Explainer · UEFA coefficient

UEFA coefficient explained — formula, points and impact

The UEFA coefficient looks complicated, but it boils down to a clear formula: match points plus bonuses, summed across all of an association's clubs and divided by the number of teams that played. This page walks through every part of that calculation and explains why it decides Champions League, Europa League and Conference League access.

What the UEFA coefficient measures

The UEFA coefficient is a points-based ranking system that scores how associations and clubs perform in UEFA competitions. The five-year association ranking — the headline number on this site — adds up the scores from the five most recent completed seasons and decides how many Champions League, Europa League and Conference League places each country receives.

Every match in the Champions League, Europa League and Conference League produces points: 2 for a win, 1 for a draw, 0 for a loss. Qualifying-round matches count for half (win = 1, draw = 0.5). Clubs earn additional bonus points for reaching the league phase, finishing high in the table and progressing through the knockout rounds.

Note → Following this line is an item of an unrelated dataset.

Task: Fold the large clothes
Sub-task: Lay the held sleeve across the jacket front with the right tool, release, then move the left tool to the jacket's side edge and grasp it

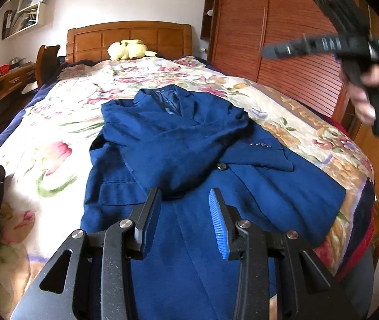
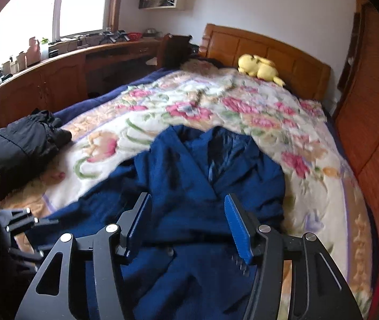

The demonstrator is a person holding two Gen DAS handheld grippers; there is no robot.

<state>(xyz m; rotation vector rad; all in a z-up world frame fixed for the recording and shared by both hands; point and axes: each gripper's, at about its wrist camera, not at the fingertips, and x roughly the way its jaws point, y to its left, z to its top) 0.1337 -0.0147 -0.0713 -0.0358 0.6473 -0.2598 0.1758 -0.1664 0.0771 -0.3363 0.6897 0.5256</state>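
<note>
Your bed (image 1: 56, 122) with its floral blanket (image 2: 216, 112) carries the blue jacket (image 1: 178, 144), lying face up near the foot, both sleeves crossed over the chest. Your left tool (image 1: 185, 221) hovers over its hem, jaws wide and empty; your right tool (image 2: 188, 224) likewise, above the front. Grab one layer only and the crossed sleeves may slide loose, spoiling the fold.

This is a home bedroom. A bed with a wooden headboard (image 2: 266, 50) fills the middle, covered by a floral blanket (image 2: 216, 112), with a yellow plush toy (image 2: 258, 69) at the far end. A wooden wardrobe (image 1: 282, 34) stands along the right, a long wooden desk (image 2: 64, 61) runs under the window (image 2: 56, 8) on the left, and wall shelves (image 1: 26, 13) hold binders.
</note>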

Once a season ends, all of an association's club points are added together and divided by the number of clubs that started in Europe — that gives the association's coefficient for the season, truncated to three decimal places. Five of those season values stacked on top of each other are the famous five-year coefficient.

The formula in one screen

  • Match points: Win = 2, Draw = 1, Loss = 0 (qualifying rounds halved)
  • CL participation: +6 points flat for every club in the league phase
  • League-phase position bonus: CL & EL up to +6 points for rank 1, UECL up to +4 points
  • Knockout bonuses per round: CL +1.5, EL +1.0, UECL +0.5
  • Season coefficient = sum of all club points / number of participating clubs (truncated to 3 decimals)
  • Five-year coefficient = sum of the five most recent completed season coefficients

UEFA coefficient FAQ

What exactly is the UEFA coefficient?

It is a ranking score calculated from match results in UEFA's three club competitions. Every association has a season coefficient — the average points its clubs earned that year — and a five-year coefficient that adds up the last five season values. The five-year ranking decides how many European places each country receives in the future.

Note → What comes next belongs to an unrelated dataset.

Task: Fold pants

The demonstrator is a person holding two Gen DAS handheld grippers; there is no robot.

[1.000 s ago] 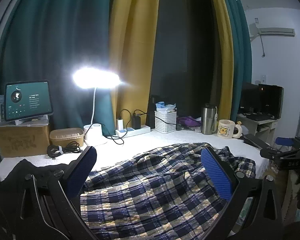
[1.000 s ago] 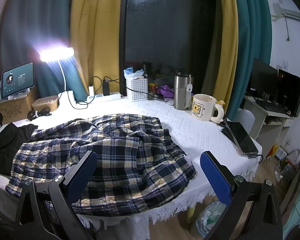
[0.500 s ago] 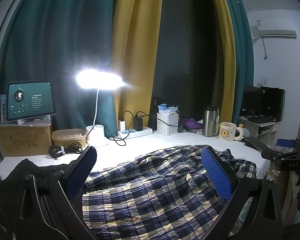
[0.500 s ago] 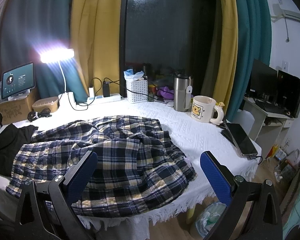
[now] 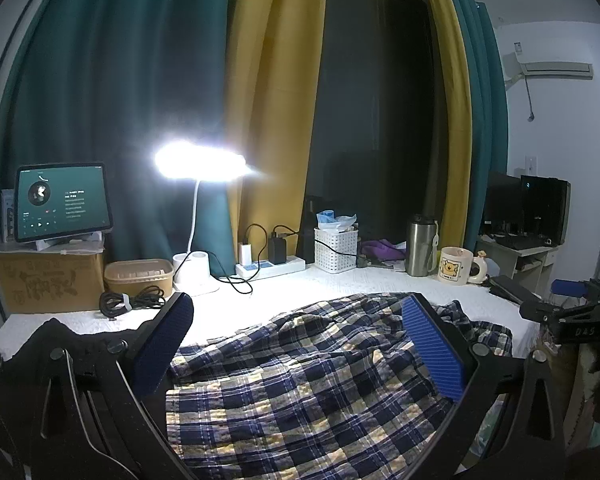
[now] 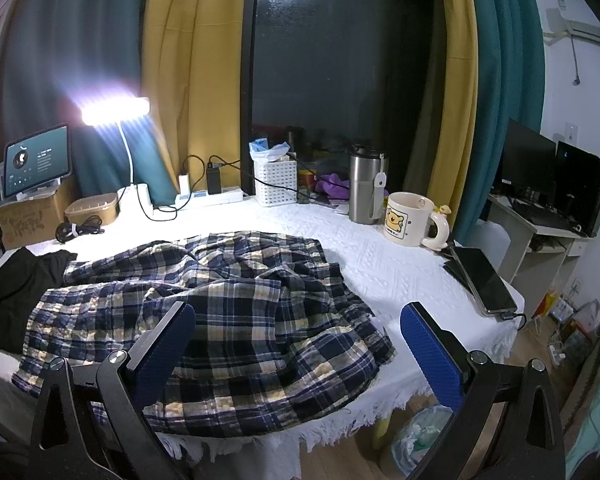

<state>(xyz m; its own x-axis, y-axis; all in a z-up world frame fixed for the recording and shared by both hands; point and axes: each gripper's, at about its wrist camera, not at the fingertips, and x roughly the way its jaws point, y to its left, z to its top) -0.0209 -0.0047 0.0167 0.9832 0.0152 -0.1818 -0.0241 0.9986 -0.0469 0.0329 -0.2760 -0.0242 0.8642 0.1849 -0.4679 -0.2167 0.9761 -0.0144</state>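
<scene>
Hovering spread and empty, the left gripper (image 5: 296, 344) and right gripper (image 6: 298, 344) frame the rumpled plaid pants (image 6: 220, 320) lying between and ahead of their fingers on the tabletop (image 6: 384, 272), so folding seems unstarted and next calls for pinching an edge.

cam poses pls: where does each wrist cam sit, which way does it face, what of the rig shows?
Left wrist: on the left gripper, low over the plaid pants, facing the lamp and curtains; its two blue fingers, open, show.
Right wrist: on the right gripper, higher, at the table's right front corner; open fingers show.
Shared: pants, lamp, mug.
</scene>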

How is the coefficient calculated?

Take every UEFA match that involved a club from one association in one season. Award 2 points for a win, 1 for a draw, 0 for a loss in the league phase and knockouts; halve those values in qualifying rounds. Add bonus points (+6 for CL league-phase entry, position bonuses up to +6 in CL/EL and +4 in UECL, plus +1.5 / +1.0 / +0.5 per knockout round). Sum across all clubs, divide by the number of clubs that played, and truncate to three decimals.

What does the coefficient affect?

It determines the number of automatic Champions League, Europa League and Conference League places each association receives, and the qualifying round at which the country's clubs enter. Top-six associations get the most direct CL berths; ranks seven and below have fewer direct slots and start in earlier qualifying rounds. The two best-performing associations in the current season also receive an extra Champions League spot via the European Performance Spots system.

How often does the ranking change?

It changes after every single UEFA matchday, because every result feeds into the running season coefficient. Once a season ends, the oldest of the five seasons in the rolling window drops out and is replaced by the new one — that drop-off is often what shuffles ranks 6 to 10 the most, even before a new ball is kicked.

Why do qualifying-round matches count less?

UEFA halves the value of qualifying-round results because qualifying matches are open to far more clubs and the field includes many smaller associations. Halving the points keeps the playing field comparable with the league phase and knockouts, where the strongest clubs meet.

What changed with the new format in 2024/25?

Before 2024/25 the Champions League used a 32-team group stage with +4 points for entering and +5 for finishing in the top two. Since 2024/25 every competition uses a 36-team league phase: CL has a flat +6 participation bonus, plus position-based bonuses (up to +6 in CL/EL and +4 in UECL) and per-round knockout bonuses (+1.5 / +1.0 / +0.5). The total points pool is larger, which is why recent season coefficients tend to be higher than older ones.